Passiamo all’articolo 4 del Decreto legislativo. Quello sulle sanzioni. “1) Chiunque è citato a comparire dinanzi all’autore dell’audit: a) è punito in conformità dell’articolo 292 del Codice penale svizzero se, senza causa legale rifiuta di presenziare, fare una dichiarazione o di produrre dei documenti; b) è punito in conformità dell’articolo 307 del Codice penale svizzero se, come testimone, rende falsa deposizione o, come perito, rende falso accertamento o fornisce falsa perizia. 2) Alla Commissione gestione e finanze non può inoltre essere opposto il segreto d’ufficio. Le competenze elencate nei capoversi 1) e 2) sono limitate esclusivamente al contesto del citato mandato di audit esterno e al tempo necessario per la sua esecuzione”. L’articolo 5 tratta del “Rapporto finale”. La commissione Gestione “presenta un rapporto che riassuma i fatti accertati all’indirizzo del Gran Consiglio per discussione. Al rapporto sono annesse, per voto del Gran Consiglio, le raccomandazioni formulate dall’auditor all’attenzione delle autorità competenti, nel rispetto della sfera intima e personale delle persone coinvolte”.

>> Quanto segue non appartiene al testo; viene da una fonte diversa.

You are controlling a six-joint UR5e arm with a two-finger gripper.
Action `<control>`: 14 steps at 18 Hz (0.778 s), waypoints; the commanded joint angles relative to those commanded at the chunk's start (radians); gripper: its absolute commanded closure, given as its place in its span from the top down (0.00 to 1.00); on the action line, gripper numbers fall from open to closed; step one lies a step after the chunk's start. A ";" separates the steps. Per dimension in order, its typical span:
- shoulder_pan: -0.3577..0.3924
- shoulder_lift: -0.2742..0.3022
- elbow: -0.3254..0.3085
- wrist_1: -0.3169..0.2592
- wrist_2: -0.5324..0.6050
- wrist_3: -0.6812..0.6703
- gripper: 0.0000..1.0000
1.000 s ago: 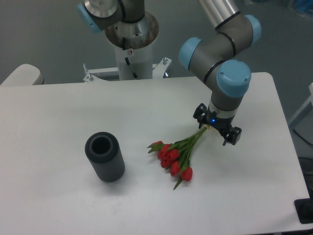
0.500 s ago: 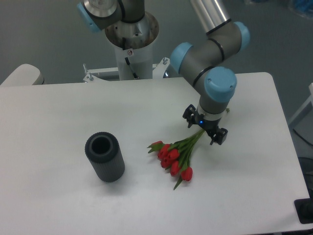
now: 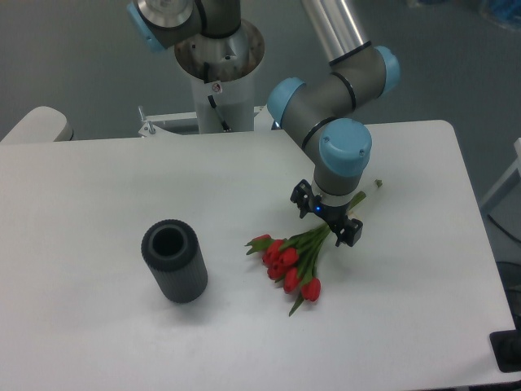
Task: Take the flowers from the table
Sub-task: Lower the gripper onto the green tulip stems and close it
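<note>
The flowers (image 3: pixel 291 259) lie flat on the white bench (image 3: pixel 98 187), a little to the right of its middle. Their red heads cluster at the lower left end of the bunch, and the green stems run up and to the right from them. The far stem ends poke out beyond the arm's wrist, near the bench's back right part.

The end effector (image 3: pixel 326 221) hangs directly over the stems, just up and to the right of the red heads. Its two dark fingers are spread apart, one on either side of the stem bundle, and a small blue light glows on its body. Whether the fingertips touch the stems or the bench cannot be told from this view. The wrist above it is grey with a light blue cap, and the rest of the arm rises toward the back of the scene.

A dark grey ribbed cylinder (image 3: pixel 174 262) stands upright on the bench well to the left of the flowers, its open top facing up. The arm's white mounting column (image 3: pixel 218 81) stands behind the bench's back edge, up and to the left of the flowers.
</note>
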 joint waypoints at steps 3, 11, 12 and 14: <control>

Il costo dell‘intera operazione non è stato ancora stabilito. Ma la Gestione, spiega la sua presidente, la socialista Anna Biscossa, contattata dalla ’Regione’, «ha già un elenco di possibili auditor, fra persone ed enti, riconosciuti a livello nazionale sia per le loro competenze sia per aver già svolto compiti di questa natura per amministrazioni cantonali e federali, per enti pubblici e privati». Ottenuta luce verde dal plenum del Gran Consiglio, i potenziali auditor verranno contattati «per un preventivo». L’intenzione della Gestione è di procedere celermente.
La richiesta di un audit esterno è stata presentata con una mozione dal presidente del Ppd Fiorenzo Dadò all’indomani del rifiuto del Gran Consiglio di procedere all’istituzione di una Commissione parlamentare d’inchiesta. Era il 26 settembre 2020 quando ‘laRegione’ ne anticipò i contenuti. A più di un anno dalla richiesta, da noi interpellato Dadò dichiara che il compromesso raggiunto stamane in Gestione «dimostra che la temperanza è ancora un valore che conviene tenere presente, perché è dal 2018 che diciamo quanto sia doveroso e importante verificare nel dettaglio quello che è successo in questa vicenda. Ora finalmente sembrerebbe che questa esigenza non sia solo di due o tre deputati, ma generale: con la consapevolezza che serve ridare credibilità alle istituzioni». Per Dadò, quindi, «si tratta di un primo passo positivo, poi gli esiti dovranno essere analizzati con molta attenzione».
Un primo passo compiuto però dopo lungo tempo. «Cosa che ritengo inaccettabile: di questo lungo tempo trascorso sono più che dispiaciuta, sono costernata - riprende Biscossa -. Un ritardo che attribuisco in primis al Consiglio di Stato, che doveva rendersi conto subito della necessità di un audit esterno per fare chiarezza su cosa era successo. Ciò a tutela prima di tutto delle vittime, ma a tutela pure dell’Amministrazione cantonale. Un ritardo da ricondurre anche a un fattore culturale, e questo concerne pure fatti molto meno gravi. Ovvero il modo di concepire i rapporti tra uomini e donne».